Now, the company could have recovered, if they had the resources. Literally, the only games Konami had scheduled for release in 2015 were Silent Hills and Phantom Pain. Do them right, and the fans will love you. But then, Kojima got bit by the same bug that infected Treasure and the others. There was a public kerfuffle, and in short order, Kojima's profile and prominent placement on the Konami site was gone. No one would say anything, but it's pretty obvious that he's only there to finish Phantom Pain and then he's gone.
What's that? What about Silent Hills? ...yeah...about that....Konami started backpedaling on that, too. Reedus and del Toro both found out and talked casually in interviews about the project being scrapped. It took Konami a couple of days to make the official announcement. That means there is only one Konami game coming out this year, Phantom Pain. And once it's out, Konami's version of Shigeru Miyamoto is out the door.
Konami delisted themselves from the New York Stock Exchange last week. To be fair, this isn't really that bad. Something like 99% of their stock is in the Japanese market, and a smidgen is in Europe. The American portion was even less than Europe's, so I can't blame them for wanting to move on. But the real PR disaster came this week.

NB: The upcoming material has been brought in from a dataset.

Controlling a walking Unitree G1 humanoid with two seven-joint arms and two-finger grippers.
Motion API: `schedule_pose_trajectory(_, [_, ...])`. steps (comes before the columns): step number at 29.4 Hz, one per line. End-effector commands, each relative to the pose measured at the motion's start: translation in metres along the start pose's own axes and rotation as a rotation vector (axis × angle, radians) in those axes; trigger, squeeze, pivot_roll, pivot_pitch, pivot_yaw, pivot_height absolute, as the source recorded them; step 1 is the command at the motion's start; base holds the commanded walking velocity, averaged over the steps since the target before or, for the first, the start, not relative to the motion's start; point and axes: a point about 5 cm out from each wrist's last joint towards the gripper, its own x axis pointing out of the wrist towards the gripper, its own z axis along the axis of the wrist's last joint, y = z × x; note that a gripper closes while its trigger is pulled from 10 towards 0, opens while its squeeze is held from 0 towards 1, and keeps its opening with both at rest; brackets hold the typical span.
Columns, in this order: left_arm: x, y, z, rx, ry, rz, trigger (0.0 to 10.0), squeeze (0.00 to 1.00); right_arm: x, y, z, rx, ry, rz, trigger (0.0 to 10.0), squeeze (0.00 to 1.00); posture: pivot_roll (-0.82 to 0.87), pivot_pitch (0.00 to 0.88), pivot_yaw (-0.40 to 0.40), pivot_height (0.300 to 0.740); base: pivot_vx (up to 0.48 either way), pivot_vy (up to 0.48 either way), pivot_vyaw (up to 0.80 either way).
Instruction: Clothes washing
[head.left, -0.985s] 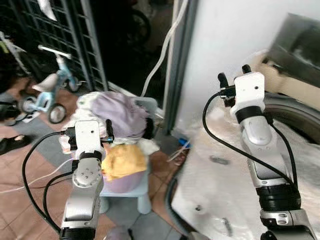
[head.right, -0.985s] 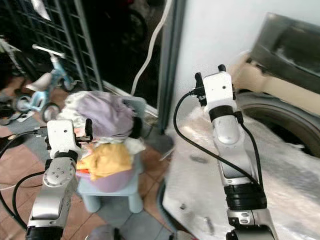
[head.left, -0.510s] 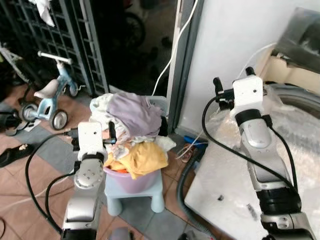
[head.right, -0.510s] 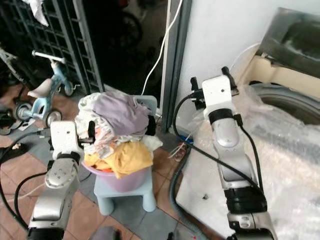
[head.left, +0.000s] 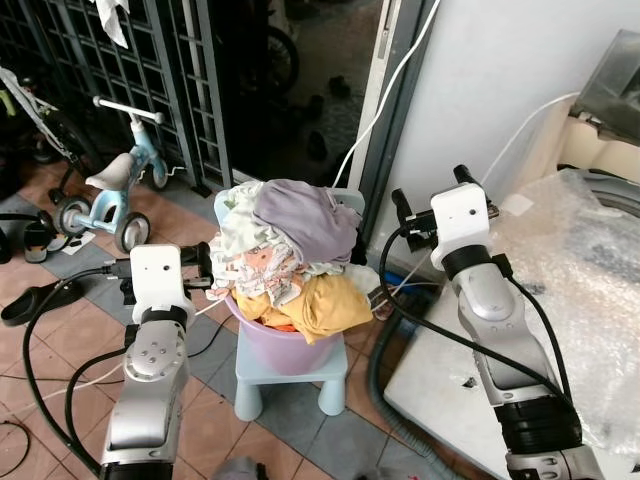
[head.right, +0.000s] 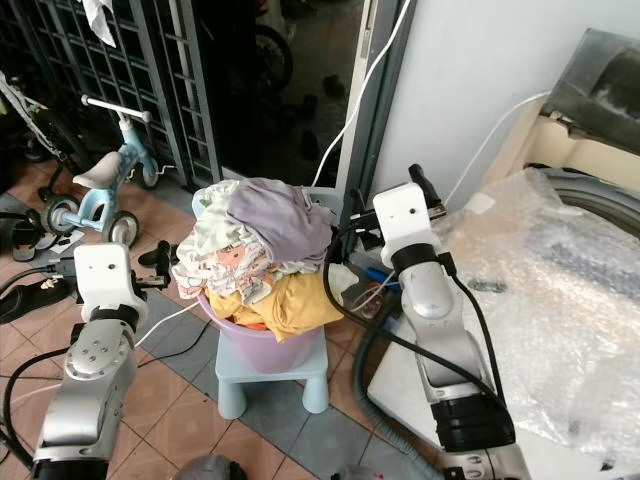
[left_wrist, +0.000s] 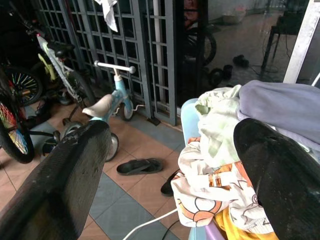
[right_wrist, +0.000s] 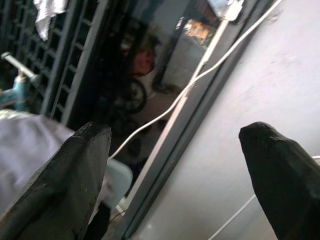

With the cancellation of Silent Hills, suddenly, all fans had was the PT demo. Konami pulled it from the digital stores. So people started selling their PS4's and XB1's with the PT demo installed on eBay, with some units pulling in almost $2K. Then, suddenly, every game unit with the PT demo on it got delisted. eBay said selling systems with software preinstalled violated the TOS (which is technically true, but with all the used computers, phones, and so on being sold there, you know that's not rigidly enforced), refunded the listing costs, and said move along, nothing to see here.
Why would eBay suddenly enforce this rule? Well, let's see, who out there is trying to George Orwell Silent Hills from existence, going so far as to pretend it never existed, scrubbing all artwork and press releases they can? Konami.
Konami recently gave their earnings report, and frankly, their pachinko business is not only thriving, it's growing. Meanwhile, the video game field has mutated. You either make AAA titles with budgets higher than the GDP of a third world country (EA, Ubisoft) or you're an indie with a shoestring budget making cheap derivative games and unable to quit your day job. And Konami has run off so many people...Konami is done. After this year, I don't think Konami will even exist as a publisher. The people behind Gradius and Percussion Master and the original good Teenage Mutant Ninja Turtles games and Suikoden and....
...on the trash pile of video game history. Just like Sega. Because they forgot video games are a collaborative process.